The key takeaway here is that when someone claims to have a lot of identities, what they really mean is that they have a lot of identifiers.

Authentication and access

So what do all of those identifiers give me, apart from a headache when someone tries to get hold of me in twenty different ways? Access to services, of course. To get the best out of Amazon, I want to see recommendations which are tailored to my interests, special offers on items I have on my wish list, and details of my order history. In order to get all of that stuff, I need to log in with my e-mail address and password (my ‘authentication identifiers’ or ‘credentials’).

A note on security: while I use the same e-mail address as the username component for many services, every single one of them has a different 13-character password. Remembering them can be a pain, but it is worth it!

Authorization and entitlement

After Amazon’s IAMS finishes authenticating me, it checks my list of entitlements – things like my Kindle library and Prime music. The IAMS uses that entitlements list to authorize me to view things that I have purchased, as well as my account details and so forth.
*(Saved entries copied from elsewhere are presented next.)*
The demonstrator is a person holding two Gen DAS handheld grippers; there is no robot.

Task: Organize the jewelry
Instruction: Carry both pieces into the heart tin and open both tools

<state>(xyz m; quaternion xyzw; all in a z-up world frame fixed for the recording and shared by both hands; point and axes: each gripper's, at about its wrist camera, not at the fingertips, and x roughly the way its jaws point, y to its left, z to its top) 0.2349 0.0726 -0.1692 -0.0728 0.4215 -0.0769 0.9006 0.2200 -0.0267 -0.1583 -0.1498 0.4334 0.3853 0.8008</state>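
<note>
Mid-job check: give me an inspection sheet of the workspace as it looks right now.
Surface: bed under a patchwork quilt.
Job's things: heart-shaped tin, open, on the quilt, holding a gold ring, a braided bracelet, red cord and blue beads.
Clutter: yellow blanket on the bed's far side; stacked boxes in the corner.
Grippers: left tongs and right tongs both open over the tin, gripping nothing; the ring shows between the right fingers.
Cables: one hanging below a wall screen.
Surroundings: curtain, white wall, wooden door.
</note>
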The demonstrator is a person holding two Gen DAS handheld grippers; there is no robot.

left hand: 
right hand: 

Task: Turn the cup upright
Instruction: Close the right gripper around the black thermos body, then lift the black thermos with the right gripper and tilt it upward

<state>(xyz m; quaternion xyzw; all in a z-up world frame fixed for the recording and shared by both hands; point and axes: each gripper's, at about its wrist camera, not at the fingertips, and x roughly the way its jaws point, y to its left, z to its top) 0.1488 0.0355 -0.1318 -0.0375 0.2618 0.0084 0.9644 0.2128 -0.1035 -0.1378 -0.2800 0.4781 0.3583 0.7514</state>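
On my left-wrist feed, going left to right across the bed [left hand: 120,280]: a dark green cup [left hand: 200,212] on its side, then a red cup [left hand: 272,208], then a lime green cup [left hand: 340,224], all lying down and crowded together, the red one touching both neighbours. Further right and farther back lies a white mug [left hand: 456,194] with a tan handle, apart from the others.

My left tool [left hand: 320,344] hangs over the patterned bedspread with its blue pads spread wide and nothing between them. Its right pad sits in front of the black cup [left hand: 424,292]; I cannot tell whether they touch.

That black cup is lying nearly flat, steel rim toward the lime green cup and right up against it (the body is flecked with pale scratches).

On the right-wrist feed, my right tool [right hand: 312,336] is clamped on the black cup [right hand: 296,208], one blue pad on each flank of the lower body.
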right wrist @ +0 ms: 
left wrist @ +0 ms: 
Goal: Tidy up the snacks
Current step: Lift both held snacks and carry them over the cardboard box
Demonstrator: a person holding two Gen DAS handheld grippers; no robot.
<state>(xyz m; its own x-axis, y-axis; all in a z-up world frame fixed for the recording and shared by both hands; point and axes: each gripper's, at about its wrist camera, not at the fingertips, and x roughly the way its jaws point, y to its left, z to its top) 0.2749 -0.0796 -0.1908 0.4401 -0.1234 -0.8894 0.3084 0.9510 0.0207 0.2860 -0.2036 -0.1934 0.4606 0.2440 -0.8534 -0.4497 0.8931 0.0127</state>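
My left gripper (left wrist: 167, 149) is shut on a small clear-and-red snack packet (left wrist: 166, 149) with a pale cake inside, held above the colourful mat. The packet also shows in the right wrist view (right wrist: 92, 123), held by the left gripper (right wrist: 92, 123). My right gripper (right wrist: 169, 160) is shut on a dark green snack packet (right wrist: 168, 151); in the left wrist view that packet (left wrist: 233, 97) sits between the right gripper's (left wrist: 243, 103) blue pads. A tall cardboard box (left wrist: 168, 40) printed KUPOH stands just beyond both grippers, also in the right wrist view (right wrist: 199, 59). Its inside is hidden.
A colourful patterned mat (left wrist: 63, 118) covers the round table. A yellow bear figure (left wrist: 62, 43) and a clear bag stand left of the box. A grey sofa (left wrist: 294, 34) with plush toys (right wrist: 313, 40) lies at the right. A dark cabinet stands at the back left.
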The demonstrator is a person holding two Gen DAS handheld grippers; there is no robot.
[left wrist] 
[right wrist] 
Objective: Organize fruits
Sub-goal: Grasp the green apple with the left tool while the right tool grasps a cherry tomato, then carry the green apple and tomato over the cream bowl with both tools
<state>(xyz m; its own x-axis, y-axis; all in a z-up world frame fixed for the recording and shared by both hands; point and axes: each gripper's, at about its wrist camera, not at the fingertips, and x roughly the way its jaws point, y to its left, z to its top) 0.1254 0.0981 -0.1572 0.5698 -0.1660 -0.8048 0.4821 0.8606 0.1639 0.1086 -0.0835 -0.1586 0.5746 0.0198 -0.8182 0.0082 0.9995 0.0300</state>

The (simplified) authentication and authorization process

Passive auth & authz

In the context of the scholarly communications space, there are some identifiers which permit passive auth & authz of users – that is, the process of granting access and entitlements happens automatically when the user hits a scholarly website, without them having to take any action. IP addresses and trusted referrer URLs fall into this category.

Figure 2 walks us through the workflow of passive auth & authz:

  • the user arrives on a journal website
  • the website passes the user’s IP address – his identifier – across to the IAMS
  • the IAMS confirms that the IP address is a valid identifier for an institutional identity
  • the website then requests the institution’s entitlements
  • the IAMS confirms the institution’s entitlements, and the user has access.
Figure 2 

Passive auth & authz

On campus, this entire process happens without the user’s knowledge, or – critically – his action. That is the key to a good IAMS: an auth & authz process which is as quick and invisible as possible. IP recognition is so well used (anecdotally, most publishers still see around 90% of usage from this credential) precisely because it requires no effort on the part of the user. Off campus, IP authentication can of course be achieved through the use of VPNs and proxy servers: this does require some action on the part of the user, but once he is set up on the proxy server or VPN, the authentication process is seamless.

Active auth & authz

Active identifiers are becoming more common as increasing numbers of users shift to off-campus and mobile research. They include username/password combinations, Shibboleth/OpenAthens (Figure 3) and voucher codes, as well as some more esoteric identifiers. The challenge here is that users must (a) be aware of their active identifiers, (b) know which active identifiers are valid on a specific publisher site, and (c) care enough to jump through that hoop instead of taking the easy route to Sci-Hub, ResearchGate, or another scholarly communication network which offers free access to content.

Figure 3 

Auth & authz using Shibboleth

One challenge with the Shibboleth workflow outlined in Figure 3 is the ‘WAYF’ (‘where are you from’) page, more properly called a discovery service. As well as introducing another step into the authentication flow, the WAYF requires a user to know exactly what their institution is called in the context of this particular website: as we all know, institutions tend to have a proliferation of names, and it is not always easy to know which to look for.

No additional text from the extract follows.